**ASSIGNED TASK**
Write all of the lines below out again, exactly as they stand.

**DATA BELOW**
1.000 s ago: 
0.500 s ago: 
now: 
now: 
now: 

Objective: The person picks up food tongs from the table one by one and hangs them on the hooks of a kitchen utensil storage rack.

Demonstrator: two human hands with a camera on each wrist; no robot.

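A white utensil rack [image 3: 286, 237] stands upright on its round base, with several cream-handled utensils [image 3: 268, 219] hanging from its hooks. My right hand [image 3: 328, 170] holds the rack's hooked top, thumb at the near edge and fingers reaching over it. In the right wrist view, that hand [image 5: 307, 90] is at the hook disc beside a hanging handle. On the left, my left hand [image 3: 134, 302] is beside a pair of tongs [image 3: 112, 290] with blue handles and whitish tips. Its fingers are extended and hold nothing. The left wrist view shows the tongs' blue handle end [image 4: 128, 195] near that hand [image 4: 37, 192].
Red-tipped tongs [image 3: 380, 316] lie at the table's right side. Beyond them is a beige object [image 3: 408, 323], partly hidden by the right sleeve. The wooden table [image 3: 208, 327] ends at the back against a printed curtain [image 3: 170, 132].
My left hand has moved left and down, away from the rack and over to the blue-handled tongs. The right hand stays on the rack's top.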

**SOLVED PROBLEM**
1.000 s ago: 
0.500 s ago: 
now: 
now: 
now: 

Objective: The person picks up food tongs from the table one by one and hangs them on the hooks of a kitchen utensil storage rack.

Demonstrator: two human hands with a camera on each wrist; no robot.

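A white utensil rack [image 3: 286, 237] stands upright on its round base, with several cream-handled utensils [image 3: 268, 219] hanging from its hooks. My right hand [image 3: 328, 170] holds the rack's hooked top, thumb at the near edge and fingers reaching over it. In the right wrist view, that hand [image 5: 307, 90] is at the hook disc beside a hanging handle. On the left, my left hand [image 3: 134, 302] is beside a pair of tongs [image 3: 112, 290] with blue handles and whitish tips. Its fingers are extended and hold nothing. The left wrist view shows the tongs' blue handle end [image 4: 128, 195] near that hand [image 4: 37, 192].
Red-tipped tongs [image 3: 380, 316] lie at the table's right side. Beyond them is a beige object [image 3: 408, 323], partly hidden by the right sleeve. The wooden table [image 3: 208, 327] ends at the back against a printed curtain [image 3: 170, 132].
My left hand has moved left and down, away from the rack and over to the blue-handled tongs. The right hand stays on the rack's top.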

What came before makes up the full response.